WHAT TO DO –
Return all the data, word for word.

┄┄┄┄┄┄┄┄┄┄┄┄┄┄┄┄┄┄┄┄

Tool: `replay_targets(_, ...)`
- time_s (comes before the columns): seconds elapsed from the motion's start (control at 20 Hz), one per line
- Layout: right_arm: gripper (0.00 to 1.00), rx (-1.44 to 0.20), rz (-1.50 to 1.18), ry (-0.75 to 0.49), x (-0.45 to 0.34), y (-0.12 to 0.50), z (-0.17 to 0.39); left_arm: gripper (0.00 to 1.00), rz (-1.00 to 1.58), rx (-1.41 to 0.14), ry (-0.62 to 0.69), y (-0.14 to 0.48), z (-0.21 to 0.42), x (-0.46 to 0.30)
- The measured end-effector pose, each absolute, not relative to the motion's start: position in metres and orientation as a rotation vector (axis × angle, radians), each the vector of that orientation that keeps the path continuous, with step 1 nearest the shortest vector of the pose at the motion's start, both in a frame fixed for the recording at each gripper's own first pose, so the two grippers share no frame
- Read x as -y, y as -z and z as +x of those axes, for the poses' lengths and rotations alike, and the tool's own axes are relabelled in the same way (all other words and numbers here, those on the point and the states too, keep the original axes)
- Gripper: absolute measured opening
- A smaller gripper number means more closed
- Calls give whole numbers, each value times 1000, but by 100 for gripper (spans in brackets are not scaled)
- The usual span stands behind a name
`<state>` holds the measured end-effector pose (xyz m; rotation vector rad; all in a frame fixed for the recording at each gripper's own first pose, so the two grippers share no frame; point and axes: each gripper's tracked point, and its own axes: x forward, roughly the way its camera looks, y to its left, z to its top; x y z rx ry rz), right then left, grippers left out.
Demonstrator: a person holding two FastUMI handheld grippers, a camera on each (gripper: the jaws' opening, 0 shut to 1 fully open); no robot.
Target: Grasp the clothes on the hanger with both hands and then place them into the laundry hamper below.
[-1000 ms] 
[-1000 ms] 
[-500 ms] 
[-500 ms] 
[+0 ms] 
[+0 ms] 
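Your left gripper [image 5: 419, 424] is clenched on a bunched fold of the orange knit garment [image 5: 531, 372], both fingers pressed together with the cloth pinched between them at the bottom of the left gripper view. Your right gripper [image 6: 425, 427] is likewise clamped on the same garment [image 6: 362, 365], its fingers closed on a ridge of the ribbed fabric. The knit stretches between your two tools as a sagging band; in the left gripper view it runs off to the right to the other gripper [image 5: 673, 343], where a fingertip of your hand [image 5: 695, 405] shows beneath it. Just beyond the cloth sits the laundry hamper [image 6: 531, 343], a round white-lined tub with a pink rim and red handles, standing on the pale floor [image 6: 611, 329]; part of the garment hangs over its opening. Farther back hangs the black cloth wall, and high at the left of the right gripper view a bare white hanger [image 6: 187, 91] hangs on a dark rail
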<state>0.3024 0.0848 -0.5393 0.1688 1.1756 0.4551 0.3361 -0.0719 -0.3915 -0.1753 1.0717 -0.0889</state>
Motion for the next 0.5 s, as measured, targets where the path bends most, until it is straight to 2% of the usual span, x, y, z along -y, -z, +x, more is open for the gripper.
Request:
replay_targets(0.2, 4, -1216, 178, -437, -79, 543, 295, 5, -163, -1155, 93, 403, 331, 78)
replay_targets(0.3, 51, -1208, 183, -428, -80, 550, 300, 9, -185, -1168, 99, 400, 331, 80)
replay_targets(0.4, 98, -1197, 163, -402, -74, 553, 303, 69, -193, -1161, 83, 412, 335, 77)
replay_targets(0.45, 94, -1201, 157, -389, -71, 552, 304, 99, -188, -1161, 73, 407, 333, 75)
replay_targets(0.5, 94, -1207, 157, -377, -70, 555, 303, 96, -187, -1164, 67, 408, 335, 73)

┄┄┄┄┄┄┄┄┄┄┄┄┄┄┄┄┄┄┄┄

OUTPUT FOR THIS TASK –
Tool: `replay_targets(_, ...)`
- time_s (comes before the columns): seconds elapsed from the motion's start (control at 20 Hz), one per line
- Layout: right_arm: gripper (0.00 to 1.00), rx (-1.44 to 0.20), rz (-1.50 to 1.18), ry (-0.75 to 0.49), x (-0.45 to 0.34), y (-0.12 to 0.50), z (-0.17 to 0.39); left_arm: gripper (0.00 to 1.00), rz (-1.00 to 1.58), rx (-1.41 to 0.14), ry (-0.62 to 0.69), y (-0.14 to 0.48), z (-0.21 to 0.42), x (-0.46 to 0.30)
- The measured end-effector pose, each absolute, not relative to the motion's start: position in metres and orientation as a rotation vector (axis × angle, radians), each the vector of that orientation that keeps the path continuous, with step 1 nearest the shortest vector of the pose at the motion's start, both in a frame fixed for the recording at each gripper's own first pose, so the two grippers share no frame
- Read x as -y, y as -z and z as +x of those axes, for the poses' lengths and rotations alike, and the tool's own axes are relabelled in the same way (all other words and numbers here, those on the point and the states too, keep the original axes)
- Gripper: absolute measured opening
- A smaller gripper number means more closed
- Calls give whole numbers, each value times 1000, but by 100 for gripper (spans in brackets are not scaled)
- The usual span stands behind a name
`<state>` holds the measured end-effector pose (xyz m; rotation vector rad; all in a frame fixed for the recording at each gripper's own first pose, so the two grippers share no frame; point and axes: each gripper's tracked point, and its own axes: x forward, roughly the way its camera looks, y to its left, z to its top; x y z rx ry rz), right then left, grippers left out.
Demonstrator: a person holding two FastUMI handheld grippers, a camera on each (gripper: the jaws' opening, 0 shut to 1 fully open); no robot.
Target: Grasp the clothes on the hanger with both hands and then place them into the laundry hamper below.
[-1000 ms] 
[-1000 ms] 
[-500 ms] 
[-500 ms] 
[+0 ms] 
[+0 ms] 
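Your left gripper [image 5: 419, 424] is clenched on a bunched fold of the orange knit garment [image 5: 531, 372], both fingers pressed together with the cloth pinched between them at the bottom of the left gripper view. Your right gripper [image 6: 425, 427] is likewise clamped on the same garment [image 6: 362, 365], its fingers closed on a ridge of the ribbed fabric. The knit stretches between your two tools as a sagging band; in the left gripper view it runs off to the right to the other gripper [image 5: 673, 343], where a fingertip of your hand [image 5: 695, 405] shows beneath it. Just beyond the cloth sits the laundry hamper [image 6: 531, 343], a round white-lined tub with a pink rim and red handles, standing on the pale floor [image 6: 611, 329]; part of the garment hangs over its opening. Farther back hangs the black cloth wall, and high at the left of the right gripper view a bare white hanger [image 6: 187, 91] hangs on a dark rail
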<state>0.3024 0.0848 -0.5393 0.1688 1.1756 0.4551 0.3361 -0.0719 -0.3915 -0.1753 1.0717 -0.0889</state>
Motion for the next 0.5 s, as measured, targets where the path bends most, until it is straight to 2% of the usual span, x, y, z along -y, -z, +x, more is open for the gripper.
Request:
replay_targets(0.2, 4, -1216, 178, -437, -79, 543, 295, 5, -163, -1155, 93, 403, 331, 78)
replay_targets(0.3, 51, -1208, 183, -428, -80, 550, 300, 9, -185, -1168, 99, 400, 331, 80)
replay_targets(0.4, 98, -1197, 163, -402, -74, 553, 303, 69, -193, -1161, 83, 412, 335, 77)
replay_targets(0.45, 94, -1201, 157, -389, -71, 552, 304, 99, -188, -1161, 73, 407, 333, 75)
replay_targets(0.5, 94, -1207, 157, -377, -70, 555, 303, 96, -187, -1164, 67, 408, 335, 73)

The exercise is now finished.